A significant attraction of the third party SNT is that, unlike a first party SNT, when the beneficiary dies, there is no Medicaid payback requirement. The person who created the third party SNT (often a parent) chooses and has complete control over selection of the trust remainder beneficiaries.
A third party SNT can either be testamentary (created under a will) or inter vivos (created during lifetime). Additionally, an inter vivos third party SNT can often be made revocable or provide an easy mechanism for changes of trustee lineup or remainder beneficiaries if the parents want flexibility to change the trust agreement in the future.
Thoughtful consideration should also be given to the designation of the trustee of any SNT. For example, in situations where the beneficiary’s parents have large estates, sometimes it is recommended that the parents not serve as trustees of an irrevocable SNT due to potential adverse tax consequences.
In choosing a trustee, consider the potential trustee’s ability to (a) be sensitive to the beneficiary’s disabilities, (b) actively monitor any services provided, (c) aggressively advocate for all entitlements, and (d) prudently invest SNT funds. Because of the trustee’s many roles, consider appointing a professional corporate trustee, either to serve alone or to serve jointly with a family member trustee.
Have you had your special needs trust reviewed lately?
Whether you are a trustee or a parent, it is a good idea to have the SNT reviewed periodically (ideally, annually) with your special needs planning attorney. Some of the questions that should be reviewed include:
1. Have there been any changes in the laws that affect the SNT?
2. Do you need to make any changes to the trustees or trust advisors? Perhaps a successor trustee is ill or recently passed away and you need to designate a new successor trustee. Or perhaps you want to consider a corporate trustee if you have not previously designated one.
3. Do you understand the tax ramifications? It is important for you to understand how the income earned in the SNT is reported and on what type of income tax return. Questions you want to review with your attorney are whether your trust is a “grantor trust” for income tax purposes or whether it is considered a “qualified disability trust.” Also, what are the gift tax reporting implications, if any, when a third party makes a gift to the trust?

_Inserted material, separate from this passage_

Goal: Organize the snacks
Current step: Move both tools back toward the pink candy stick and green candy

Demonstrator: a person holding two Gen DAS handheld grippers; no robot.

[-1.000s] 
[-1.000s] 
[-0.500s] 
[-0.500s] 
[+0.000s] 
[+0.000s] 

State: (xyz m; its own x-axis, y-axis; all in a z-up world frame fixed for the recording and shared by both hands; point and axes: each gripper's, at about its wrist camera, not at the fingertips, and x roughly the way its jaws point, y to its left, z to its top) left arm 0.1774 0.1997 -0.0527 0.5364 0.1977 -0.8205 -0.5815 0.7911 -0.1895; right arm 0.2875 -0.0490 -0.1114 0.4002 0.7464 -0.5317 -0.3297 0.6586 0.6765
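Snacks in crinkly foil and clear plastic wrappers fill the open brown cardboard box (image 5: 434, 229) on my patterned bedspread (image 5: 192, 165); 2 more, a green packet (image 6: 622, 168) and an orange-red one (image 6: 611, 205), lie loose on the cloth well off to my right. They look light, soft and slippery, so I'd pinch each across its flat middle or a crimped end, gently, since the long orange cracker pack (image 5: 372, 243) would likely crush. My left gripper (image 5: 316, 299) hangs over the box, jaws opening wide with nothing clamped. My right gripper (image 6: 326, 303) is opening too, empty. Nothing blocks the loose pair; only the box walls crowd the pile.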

4. Is the trustee making any distributions that would cause the beneficiary to lose benefits? Constant monitoring and oversight must be made regarding SNT distributions. For example, if the trust is paying housing costs for the beneficiary, the beneficiary may suffer a reduction in his SSI benefit.
5. Are the assets designated to pour into the SNT as intended? Your last will and testament will not control the disposition of certain assets, such as annuities, insurance policies, and retirement plans, if you designate beneficiaries other than the SNT. Your attorney can help you check and update your beneficiary designations on these assets to make certain that they pass to the SNT at your death, if intended.

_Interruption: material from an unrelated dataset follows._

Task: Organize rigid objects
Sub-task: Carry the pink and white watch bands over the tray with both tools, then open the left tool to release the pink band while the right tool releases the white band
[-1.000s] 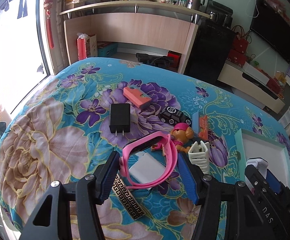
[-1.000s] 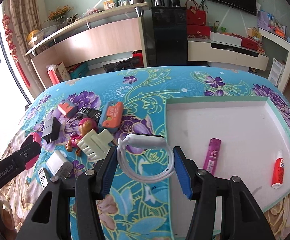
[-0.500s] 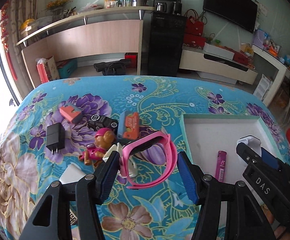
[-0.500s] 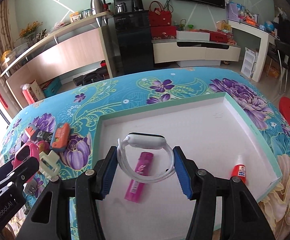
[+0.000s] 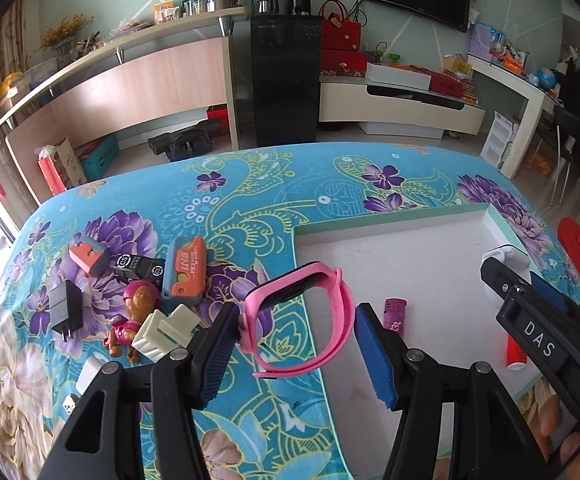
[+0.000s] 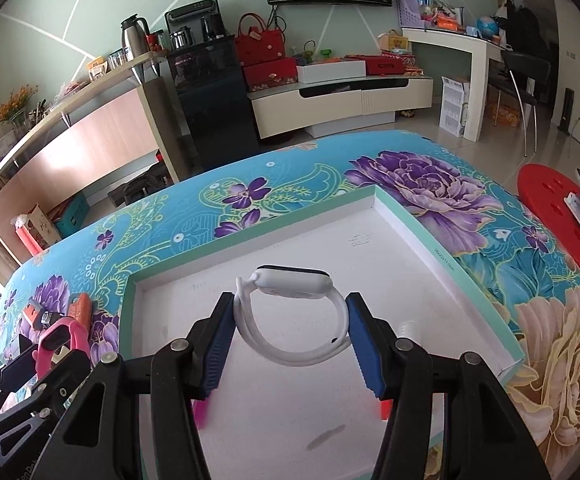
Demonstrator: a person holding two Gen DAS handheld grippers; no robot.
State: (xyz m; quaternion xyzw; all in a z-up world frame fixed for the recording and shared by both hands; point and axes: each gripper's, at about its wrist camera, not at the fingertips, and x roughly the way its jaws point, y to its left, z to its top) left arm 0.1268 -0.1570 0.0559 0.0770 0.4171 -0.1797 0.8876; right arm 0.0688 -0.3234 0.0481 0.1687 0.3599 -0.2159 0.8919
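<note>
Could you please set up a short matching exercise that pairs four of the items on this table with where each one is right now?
Items:
1. pink watch band
2. white watch band
3. purple lighter
4. toy dog figure

Places:
A. lying on the white floor of the tray
B. clamped in the right tool, above the tray
C. lying on the floral cloth among the loose items
D. clamped in the left tool, above the tray's near left edge

Pairs: 1-D, 2-B, 3-A, 4-C
</note>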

This overview and list of questions to be reviewed with a special needs planning attorney demonstrates that SNTs are very complex and require careful consideration and planning to ensure that the appropriate SNT has been set up for the beneficiary. By understanding the terms and requirements of the SNT chosen for the beneficiary, you will be in a better position to help protect the beneficiary’s benefits and quality of life.